I pulled back, returning to myself. I looked at the teenagers gathered in the kitchen. They looked worried. And bored. Why weren’t they talking about how to get themselves out of this mess? Why were they so ignorant of my kind and the damage we could inflict? From what I could tell, television was positively crammed with programs about so-called ghost hunters.
Surely there had to be information available? And yet, here they sat, staring at one another, or the walls. Even Kevin seemed at a loss.
If Lark got hurt because of them...
“Do you feel that?” Sarah asked, lifting her head. She was a gorgeous girl, with all that blond hair and bright blue eyes. The wraith’s infection would make short work of her looks.
Ben glanced at her, his dark hair falling into his eyes. “It’s cold.”
Roxi shivered. “It’s really cold.”
“Wren?” Kevin was on his feet, coming to stand in the middle of the kitchen, not far from where I was. “Is that you?”
Oh, dear. It was me. My emotional state was making me manifest. Kevin’s breath came in visible puffs. Sarah rubbed her arms. The others looked at each other.

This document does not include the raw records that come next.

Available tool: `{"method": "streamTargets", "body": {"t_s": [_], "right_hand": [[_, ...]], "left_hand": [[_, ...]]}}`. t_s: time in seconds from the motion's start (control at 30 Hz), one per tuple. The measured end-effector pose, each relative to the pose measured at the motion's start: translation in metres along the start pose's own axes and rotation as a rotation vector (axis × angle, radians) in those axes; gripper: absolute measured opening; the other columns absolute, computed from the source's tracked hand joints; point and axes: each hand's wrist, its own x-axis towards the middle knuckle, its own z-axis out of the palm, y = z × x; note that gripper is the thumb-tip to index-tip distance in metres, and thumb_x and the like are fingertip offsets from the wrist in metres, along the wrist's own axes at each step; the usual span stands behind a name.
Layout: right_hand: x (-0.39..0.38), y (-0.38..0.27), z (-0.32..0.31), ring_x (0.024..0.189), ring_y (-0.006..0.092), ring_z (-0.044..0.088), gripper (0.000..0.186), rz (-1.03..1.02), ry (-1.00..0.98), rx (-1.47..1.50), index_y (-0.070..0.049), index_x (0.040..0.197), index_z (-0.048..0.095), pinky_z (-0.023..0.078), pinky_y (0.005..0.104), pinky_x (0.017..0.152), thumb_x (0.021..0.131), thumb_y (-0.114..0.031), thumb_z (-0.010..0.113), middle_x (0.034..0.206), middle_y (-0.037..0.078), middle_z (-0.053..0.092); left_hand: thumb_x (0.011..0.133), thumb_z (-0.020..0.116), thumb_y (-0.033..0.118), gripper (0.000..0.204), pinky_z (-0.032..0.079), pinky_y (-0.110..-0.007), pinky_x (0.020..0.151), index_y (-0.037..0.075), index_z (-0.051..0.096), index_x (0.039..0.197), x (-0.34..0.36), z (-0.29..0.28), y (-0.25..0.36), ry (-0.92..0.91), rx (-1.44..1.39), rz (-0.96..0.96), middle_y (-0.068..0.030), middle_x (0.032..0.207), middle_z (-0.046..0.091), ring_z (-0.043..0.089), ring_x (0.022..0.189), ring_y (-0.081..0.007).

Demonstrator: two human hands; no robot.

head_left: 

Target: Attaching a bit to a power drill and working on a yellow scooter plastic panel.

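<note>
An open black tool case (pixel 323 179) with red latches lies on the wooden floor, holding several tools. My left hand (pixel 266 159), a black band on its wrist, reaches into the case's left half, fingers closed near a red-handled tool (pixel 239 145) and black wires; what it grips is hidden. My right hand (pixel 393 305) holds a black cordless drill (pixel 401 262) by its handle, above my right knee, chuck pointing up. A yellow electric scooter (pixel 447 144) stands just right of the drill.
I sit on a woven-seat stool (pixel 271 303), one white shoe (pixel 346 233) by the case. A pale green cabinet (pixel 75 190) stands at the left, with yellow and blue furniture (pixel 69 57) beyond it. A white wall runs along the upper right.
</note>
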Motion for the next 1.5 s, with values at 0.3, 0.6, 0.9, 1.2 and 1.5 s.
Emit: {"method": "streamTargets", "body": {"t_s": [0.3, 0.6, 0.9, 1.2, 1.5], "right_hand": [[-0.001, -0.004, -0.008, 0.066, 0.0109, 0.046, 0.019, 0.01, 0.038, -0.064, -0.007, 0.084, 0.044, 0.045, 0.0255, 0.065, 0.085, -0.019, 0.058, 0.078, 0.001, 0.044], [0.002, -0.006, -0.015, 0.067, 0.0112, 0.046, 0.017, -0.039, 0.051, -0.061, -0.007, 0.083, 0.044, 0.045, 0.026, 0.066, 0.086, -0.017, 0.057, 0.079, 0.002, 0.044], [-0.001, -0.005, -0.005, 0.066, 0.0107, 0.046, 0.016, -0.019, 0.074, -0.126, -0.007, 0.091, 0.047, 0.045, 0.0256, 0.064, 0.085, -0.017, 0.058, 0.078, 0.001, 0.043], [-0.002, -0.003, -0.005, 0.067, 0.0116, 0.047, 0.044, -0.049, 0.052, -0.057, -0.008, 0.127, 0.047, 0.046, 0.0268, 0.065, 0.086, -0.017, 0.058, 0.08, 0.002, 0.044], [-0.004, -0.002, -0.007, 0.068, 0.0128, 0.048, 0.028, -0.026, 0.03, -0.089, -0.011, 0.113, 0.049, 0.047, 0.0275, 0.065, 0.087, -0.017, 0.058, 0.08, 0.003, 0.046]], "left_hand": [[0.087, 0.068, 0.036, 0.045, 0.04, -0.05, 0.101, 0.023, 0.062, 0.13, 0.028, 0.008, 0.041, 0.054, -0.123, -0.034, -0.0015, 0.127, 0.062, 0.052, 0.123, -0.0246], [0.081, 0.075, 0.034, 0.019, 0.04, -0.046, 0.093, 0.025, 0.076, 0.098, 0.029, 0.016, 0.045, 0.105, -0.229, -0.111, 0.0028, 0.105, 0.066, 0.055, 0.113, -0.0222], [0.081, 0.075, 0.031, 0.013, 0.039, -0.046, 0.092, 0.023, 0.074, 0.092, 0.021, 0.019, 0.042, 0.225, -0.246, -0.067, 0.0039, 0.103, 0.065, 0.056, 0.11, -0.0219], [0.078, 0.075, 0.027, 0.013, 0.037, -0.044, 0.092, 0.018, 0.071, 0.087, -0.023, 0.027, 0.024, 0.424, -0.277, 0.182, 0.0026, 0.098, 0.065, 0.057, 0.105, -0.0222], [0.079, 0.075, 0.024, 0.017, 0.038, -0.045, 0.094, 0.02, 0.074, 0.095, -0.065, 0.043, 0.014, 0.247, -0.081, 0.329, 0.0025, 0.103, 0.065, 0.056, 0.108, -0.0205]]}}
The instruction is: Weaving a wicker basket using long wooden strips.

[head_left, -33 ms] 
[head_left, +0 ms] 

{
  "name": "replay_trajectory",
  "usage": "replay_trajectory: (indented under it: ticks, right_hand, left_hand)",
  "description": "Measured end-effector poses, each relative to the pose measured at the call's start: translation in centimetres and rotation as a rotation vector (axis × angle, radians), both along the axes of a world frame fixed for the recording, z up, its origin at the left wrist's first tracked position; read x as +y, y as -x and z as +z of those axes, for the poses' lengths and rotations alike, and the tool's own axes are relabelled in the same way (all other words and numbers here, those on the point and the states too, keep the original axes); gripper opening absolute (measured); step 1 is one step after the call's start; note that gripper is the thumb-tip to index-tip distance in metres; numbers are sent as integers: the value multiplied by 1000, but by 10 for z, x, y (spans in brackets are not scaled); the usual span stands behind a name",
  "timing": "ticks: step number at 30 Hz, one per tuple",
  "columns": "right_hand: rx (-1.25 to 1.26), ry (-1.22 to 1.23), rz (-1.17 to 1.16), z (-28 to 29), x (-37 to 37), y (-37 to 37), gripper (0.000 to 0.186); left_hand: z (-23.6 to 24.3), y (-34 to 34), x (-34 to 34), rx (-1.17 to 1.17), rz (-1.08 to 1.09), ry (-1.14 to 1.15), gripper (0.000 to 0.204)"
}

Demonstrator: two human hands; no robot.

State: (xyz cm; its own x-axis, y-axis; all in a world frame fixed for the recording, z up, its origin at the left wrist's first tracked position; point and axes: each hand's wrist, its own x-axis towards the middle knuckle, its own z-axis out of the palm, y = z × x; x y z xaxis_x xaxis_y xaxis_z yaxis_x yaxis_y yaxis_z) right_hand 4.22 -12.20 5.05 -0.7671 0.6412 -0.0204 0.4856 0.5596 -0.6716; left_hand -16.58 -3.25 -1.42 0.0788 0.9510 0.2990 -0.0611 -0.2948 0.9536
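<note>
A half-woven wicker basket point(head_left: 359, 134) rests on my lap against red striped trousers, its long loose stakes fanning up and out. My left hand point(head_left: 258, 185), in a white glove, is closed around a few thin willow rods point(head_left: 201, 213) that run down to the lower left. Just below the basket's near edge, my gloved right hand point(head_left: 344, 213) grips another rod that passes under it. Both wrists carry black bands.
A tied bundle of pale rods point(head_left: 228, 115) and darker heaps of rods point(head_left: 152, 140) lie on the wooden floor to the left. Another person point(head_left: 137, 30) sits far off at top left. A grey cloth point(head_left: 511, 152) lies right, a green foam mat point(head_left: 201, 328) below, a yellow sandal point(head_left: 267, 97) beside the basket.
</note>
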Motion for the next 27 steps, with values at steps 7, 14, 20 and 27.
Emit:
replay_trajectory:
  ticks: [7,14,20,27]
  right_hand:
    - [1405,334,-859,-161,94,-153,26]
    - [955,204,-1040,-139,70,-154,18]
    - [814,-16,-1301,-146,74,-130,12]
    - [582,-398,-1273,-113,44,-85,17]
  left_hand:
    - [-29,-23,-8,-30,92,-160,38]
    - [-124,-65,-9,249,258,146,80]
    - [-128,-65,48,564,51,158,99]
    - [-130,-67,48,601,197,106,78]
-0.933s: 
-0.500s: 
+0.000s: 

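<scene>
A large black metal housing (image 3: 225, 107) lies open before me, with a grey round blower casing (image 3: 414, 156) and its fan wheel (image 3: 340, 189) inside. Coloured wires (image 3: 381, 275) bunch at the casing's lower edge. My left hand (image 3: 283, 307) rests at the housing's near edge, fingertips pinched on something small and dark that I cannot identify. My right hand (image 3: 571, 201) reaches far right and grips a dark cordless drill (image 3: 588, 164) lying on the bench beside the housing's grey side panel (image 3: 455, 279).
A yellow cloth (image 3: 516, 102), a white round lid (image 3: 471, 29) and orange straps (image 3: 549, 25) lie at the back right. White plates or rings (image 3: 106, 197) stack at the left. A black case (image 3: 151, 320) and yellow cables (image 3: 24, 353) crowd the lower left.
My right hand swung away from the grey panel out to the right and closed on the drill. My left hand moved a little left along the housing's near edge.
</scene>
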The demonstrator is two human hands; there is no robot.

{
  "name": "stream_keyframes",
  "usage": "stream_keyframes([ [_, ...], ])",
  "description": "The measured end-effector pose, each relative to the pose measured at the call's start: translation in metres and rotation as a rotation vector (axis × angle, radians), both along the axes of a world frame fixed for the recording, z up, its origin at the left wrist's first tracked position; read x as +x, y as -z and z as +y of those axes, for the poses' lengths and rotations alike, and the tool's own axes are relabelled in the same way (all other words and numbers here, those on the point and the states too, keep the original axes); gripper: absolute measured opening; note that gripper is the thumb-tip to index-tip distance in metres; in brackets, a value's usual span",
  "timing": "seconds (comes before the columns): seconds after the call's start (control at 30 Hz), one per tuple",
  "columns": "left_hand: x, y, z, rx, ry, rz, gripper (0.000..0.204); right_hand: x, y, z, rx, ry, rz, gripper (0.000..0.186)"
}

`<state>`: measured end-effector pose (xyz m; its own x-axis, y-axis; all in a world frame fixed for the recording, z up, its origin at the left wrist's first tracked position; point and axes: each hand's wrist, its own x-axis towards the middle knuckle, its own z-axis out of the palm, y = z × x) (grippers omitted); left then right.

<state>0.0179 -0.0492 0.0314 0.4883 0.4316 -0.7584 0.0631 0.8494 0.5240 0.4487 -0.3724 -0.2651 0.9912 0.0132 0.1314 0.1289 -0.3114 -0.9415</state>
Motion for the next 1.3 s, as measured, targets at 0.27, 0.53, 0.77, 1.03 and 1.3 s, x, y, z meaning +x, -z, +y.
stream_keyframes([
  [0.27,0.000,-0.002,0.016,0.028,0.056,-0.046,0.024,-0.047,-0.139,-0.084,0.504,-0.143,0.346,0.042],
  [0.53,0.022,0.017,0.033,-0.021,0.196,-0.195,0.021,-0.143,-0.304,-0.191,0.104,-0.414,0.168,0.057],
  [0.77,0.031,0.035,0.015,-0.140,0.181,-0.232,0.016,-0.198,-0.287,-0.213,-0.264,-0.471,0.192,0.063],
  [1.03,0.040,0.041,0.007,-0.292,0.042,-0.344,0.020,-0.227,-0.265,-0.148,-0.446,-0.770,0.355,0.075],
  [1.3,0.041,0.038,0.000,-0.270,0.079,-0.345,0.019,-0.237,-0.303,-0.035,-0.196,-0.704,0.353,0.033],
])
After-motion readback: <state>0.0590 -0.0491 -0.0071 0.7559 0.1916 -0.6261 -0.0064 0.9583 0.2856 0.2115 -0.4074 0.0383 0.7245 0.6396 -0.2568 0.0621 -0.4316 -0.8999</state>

And then they looked at the cupboards as the doors flew open. Cutlery rattled as the drawer jerked out. The overhead light began to flicker.
They were worried now. Afraid now, but not for Lark. For themselves.
One of the lightbulbs above Kevin’s head cracked.
“Move!” I yelled at him.
He heard me, lunging out of the way just as glass exploded and rained down where he’d been standing.
“What the hell?” Gage half ducked, arms over his head. “What’s her problem?”
“I’m sorry,” I said. “I’m sorry. I’m sorry.” This was so embarrassing.
“I know you are,” Kevin replied. The one benefit of a manifestation was that I was easier for mediums to hear and communicate with. He turned.
He looked at me. I mean, right at me. He saw me. I have to admit, my hand went to my hair. I had no idea what I looked like at that moment—I could have tentacles or rot-face, something horrible, meant to terrify.
Kevin smiled a little. Probably no rot-face, then. “I know you’re worried about Lark. We’re worried, too, but I need you to relax, okay?”
Roxi looked in my direction. “Yeah, Wren. We’re worried about her, too.” Then, to Kevin, “Anything we can do?”
“Ghostly shoulder rub?” Ben suggested. Kevin frowned at him.